PROBLEM TO WORK ON: An exact copy of the data is required, with no pictures in it.

GIVEN MATERIAL:
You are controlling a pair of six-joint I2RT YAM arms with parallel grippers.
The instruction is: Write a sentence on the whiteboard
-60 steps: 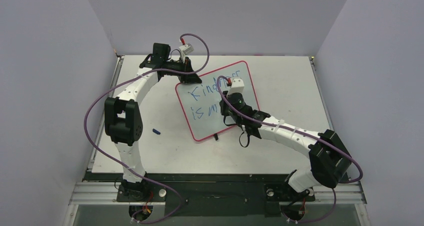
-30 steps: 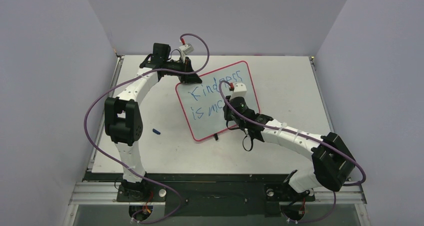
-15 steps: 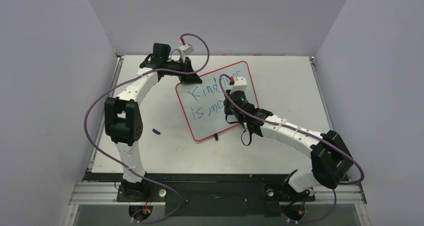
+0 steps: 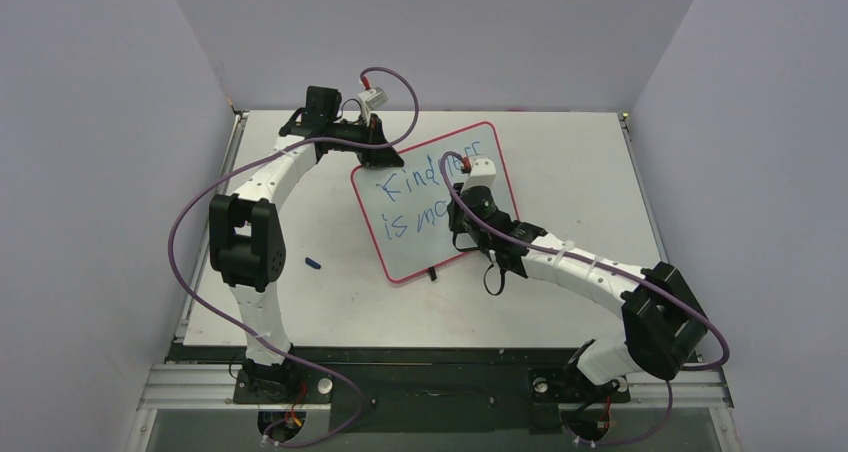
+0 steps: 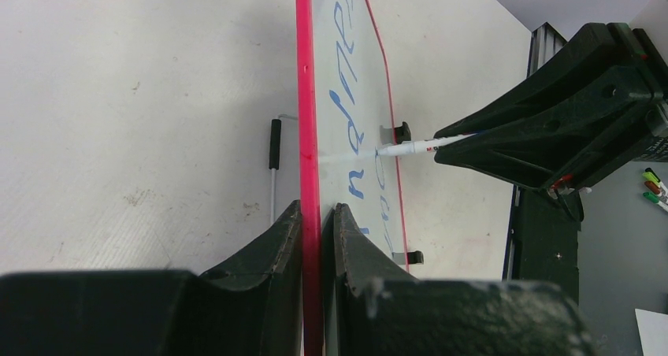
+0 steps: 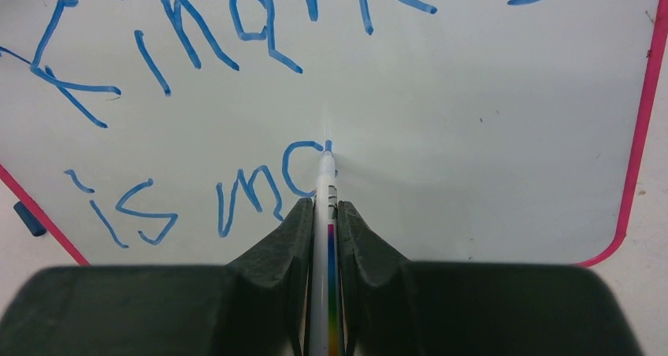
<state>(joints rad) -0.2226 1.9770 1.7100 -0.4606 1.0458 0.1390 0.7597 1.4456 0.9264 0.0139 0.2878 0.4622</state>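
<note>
The whiteboard [image 4: 405, 237] lies tilted mid-table, white with a thin red rim [image 5: 306, 120] and black clips. Blue marker letters read "Kindness" over "is mc" [image 6: 252, 194]; the top view [image 4: 410, 219] hides part of them behind the right arm. My left gripper [image 5: 317, 214] is shut on the board's red far-left edge. My right gripper [image 6: 326, 210] is shut on a white marker [image 6: 324, 175], its tip touching the board at the top of the half-drawn last letter. The marker also shows in the left wrist view [image 5: 417, 146].
A small blue marker cap [image 4: 313, 263] lies on the table left of the board. Grey walls close in left, right and behind. The right arm's purple cable [image 4: 470, 222] loops over the board. Spare markers [image 5: 654, 187] lie off the table's edge.
The right gripper with the marker shifted slightly over the second line, first toward the near edge, then back up, and the last curved letter after "m" was drawn. The left arm and the board stayed still.
</note>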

FINAL ANSWER:
You are controlling a pair of six-joint I2RT YAM arms with parallel grippers.
The instruction is: Write a sentence on the whiteboard
-60 steps: 
-30 steps: 
-15 steps: 
+0 steps: 
+0 steps: 
+0 steps: 
<state>(joints rad) -0.2226 1.9770 1.7100 -0.4606 1.0458 0.1390 0.7597 1.4456 0.9264 0.0139 0.2878 0.4622</state>
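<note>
The whiteboard [image 4: 405, 237] lies tilted mid-table, white with a thin red rim [image 5: 306, 120] and black clips. Blue marker letters read "Kindness" over "is mc" [image 6: 252, 194]; the top view [image 4: 410, 219] hides part of them behind the right arm. My left gripper [image 5: 317, 214] is shut on the board's red far-left edge. My right gripper [image 6: 326, 210] is shut on a white marker [image 6: 324, 175], its tip touching the board at the top of the half-drawn last letter. The marker also shows in the left wrist view [image 5: 417, 146].
A small blue marker cap [image 4: 313, 263] lies on the table left of the board. Grey walls close in left, right and behind. The right arm's purple cable [image 4: 470, 222] loops over the board. Spare markers [image 5: 654, 187] lie off the table's edge.
The right gripper with the marker shifted slightly over the second line, first toward the near edge, then back up, and the last curved letter after "m" was drawn. The left arm and the board stayed still.
</note>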

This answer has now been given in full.